I still feel like coming to a second family when I visit them in Viñales – as I wrote in the post My Second Family two years ago. And even though the workshops later this year won’t go to Viñales, I hope to be able to spend some time with the family when I go back. The workshop by the way takes place from October 25th to November 2nd.

My Second Family

I think nothing is as inspiring for your creative development as a personal long term project. By working with one subject over time you get to know your subject in quite a different way and find new ways to express your vision. In addition when working with people – as I mostly do, you develop a relationship over time that is invaluable when it comes to access. People you photograph relax and are able to behave as themselves when they get to know you. It comes down to trust, interaction, understanding and eventually friendship. Part of the deal with a personal long term project is personal. By photographing – as it is in my case – without an editor telling me what he or she wants, by no restricting conditions, by having complete freedom, you are able to work from your heart and let your spirit in the moment bring you to new places which usually is not possible when for instance you are doing an assignment.

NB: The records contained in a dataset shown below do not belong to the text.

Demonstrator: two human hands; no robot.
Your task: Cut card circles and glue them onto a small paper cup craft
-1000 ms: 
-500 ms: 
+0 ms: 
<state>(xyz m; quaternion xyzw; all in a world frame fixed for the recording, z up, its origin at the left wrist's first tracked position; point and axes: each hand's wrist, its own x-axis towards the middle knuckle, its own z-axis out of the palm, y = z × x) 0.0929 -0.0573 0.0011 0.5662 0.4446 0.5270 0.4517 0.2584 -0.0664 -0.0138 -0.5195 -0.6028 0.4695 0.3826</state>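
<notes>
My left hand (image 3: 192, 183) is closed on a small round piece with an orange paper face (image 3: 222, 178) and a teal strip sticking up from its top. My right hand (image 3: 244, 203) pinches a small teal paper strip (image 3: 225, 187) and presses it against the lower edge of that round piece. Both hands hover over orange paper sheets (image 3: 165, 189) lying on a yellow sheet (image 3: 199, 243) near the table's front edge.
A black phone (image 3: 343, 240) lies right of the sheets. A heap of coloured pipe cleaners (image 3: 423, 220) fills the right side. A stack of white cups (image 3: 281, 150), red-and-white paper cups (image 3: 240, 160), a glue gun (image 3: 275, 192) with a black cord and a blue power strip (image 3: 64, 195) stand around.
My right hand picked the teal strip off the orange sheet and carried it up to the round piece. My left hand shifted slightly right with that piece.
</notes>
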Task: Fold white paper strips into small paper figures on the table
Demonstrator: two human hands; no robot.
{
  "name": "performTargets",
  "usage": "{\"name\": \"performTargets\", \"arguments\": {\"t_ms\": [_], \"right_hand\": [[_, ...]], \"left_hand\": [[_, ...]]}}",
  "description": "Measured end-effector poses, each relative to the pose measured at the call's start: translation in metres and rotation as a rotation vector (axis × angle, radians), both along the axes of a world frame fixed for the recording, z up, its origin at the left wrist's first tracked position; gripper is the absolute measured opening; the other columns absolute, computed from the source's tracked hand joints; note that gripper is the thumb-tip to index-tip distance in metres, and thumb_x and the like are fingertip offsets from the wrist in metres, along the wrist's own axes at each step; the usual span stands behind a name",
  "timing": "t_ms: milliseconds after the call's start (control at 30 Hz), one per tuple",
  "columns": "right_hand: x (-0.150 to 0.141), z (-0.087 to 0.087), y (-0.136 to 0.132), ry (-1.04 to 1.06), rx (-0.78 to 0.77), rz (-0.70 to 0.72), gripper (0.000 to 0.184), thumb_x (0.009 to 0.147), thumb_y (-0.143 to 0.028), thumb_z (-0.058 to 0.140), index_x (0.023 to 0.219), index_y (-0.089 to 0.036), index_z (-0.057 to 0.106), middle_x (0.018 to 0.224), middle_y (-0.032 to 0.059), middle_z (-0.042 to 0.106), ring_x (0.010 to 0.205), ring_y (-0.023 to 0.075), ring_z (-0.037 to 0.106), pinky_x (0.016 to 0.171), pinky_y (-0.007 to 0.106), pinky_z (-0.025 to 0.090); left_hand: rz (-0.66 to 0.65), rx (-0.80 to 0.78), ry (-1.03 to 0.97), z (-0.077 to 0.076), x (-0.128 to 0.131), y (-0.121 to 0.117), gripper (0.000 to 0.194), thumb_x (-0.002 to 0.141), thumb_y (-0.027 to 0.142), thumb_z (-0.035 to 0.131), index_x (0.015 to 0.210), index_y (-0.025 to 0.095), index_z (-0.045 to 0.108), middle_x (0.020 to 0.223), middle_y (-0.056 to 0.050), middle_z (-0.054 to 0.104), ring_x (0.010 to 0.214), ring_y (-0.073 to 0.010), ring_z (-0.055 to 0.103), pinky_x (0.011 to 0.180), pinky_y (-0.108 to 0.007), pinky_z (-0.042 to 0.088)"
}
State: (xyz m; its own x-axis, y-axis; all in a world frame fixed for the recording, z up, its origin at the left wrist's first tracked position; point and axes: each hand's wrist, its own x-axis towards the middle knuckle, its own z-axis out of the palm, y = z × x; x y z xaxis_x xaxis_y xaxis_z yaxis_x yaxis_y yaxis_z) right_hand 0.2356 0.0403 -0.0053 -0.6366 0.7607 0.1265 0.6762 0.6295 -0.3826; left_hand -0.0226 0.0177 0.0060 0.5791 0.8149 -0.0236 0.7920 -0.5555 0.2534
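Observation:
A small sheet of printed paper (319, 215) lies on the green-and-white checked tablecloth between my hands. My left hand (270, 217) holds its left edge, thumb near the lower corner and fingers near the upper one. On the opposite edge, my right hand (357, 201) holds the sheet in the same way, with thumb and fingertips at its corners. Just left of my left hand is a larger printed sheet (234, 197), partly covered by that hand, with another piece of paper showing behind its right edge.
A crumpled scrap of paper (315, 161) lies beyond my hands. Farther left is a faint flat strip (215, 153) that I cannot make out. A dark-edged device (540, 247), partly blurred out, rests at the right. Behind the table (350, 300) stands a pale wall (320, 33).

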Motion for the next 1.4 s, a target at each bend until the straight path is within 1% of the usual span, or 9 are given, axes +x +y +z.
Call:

Since 1991 I have been visiting Cuba on a regular basis – mostly every year, although more like every second year the last couple of years. I have found my personal long term project in the agricultural area of Viñales in Western Cuba. There I have gotten to know a family who’s farm is overlooking a small lake and the so-called mogotes – limestone rocks – which are very characteristic for Viñales. The family farms the land and live a very simple life. They are poor, but are able to sustain themselves, and in many ways they are richer in spirit than many other people I know. I have seen people at the farm grow up, marry, get children – and die. They have become like a second family to me, and I am always welcome to stay at the farm at any time. I bring my camera and myself, and then just spend time with the family. And every year I bring photos from the previous year. They always cause laughter and enjoyment among the family members. Visiting the family in Viñales has been a great experience for me, both on a personal level as well as photographically. My personal long term project. This year I plan to go back in September – and I really look forward visiting my family again.

The last picture of this series is the first I ever took of any of the family members.

On a different note, I would like to apologise for not having been able to visit your blogs and comment any of your posts the last month or so. It’s just been a very busy time for me with a lot of travelling. All the more I appreciate your patience and willingness to comment my posts. I intend to catch up during the summer time, when work will cease to be as busy as it has been lately.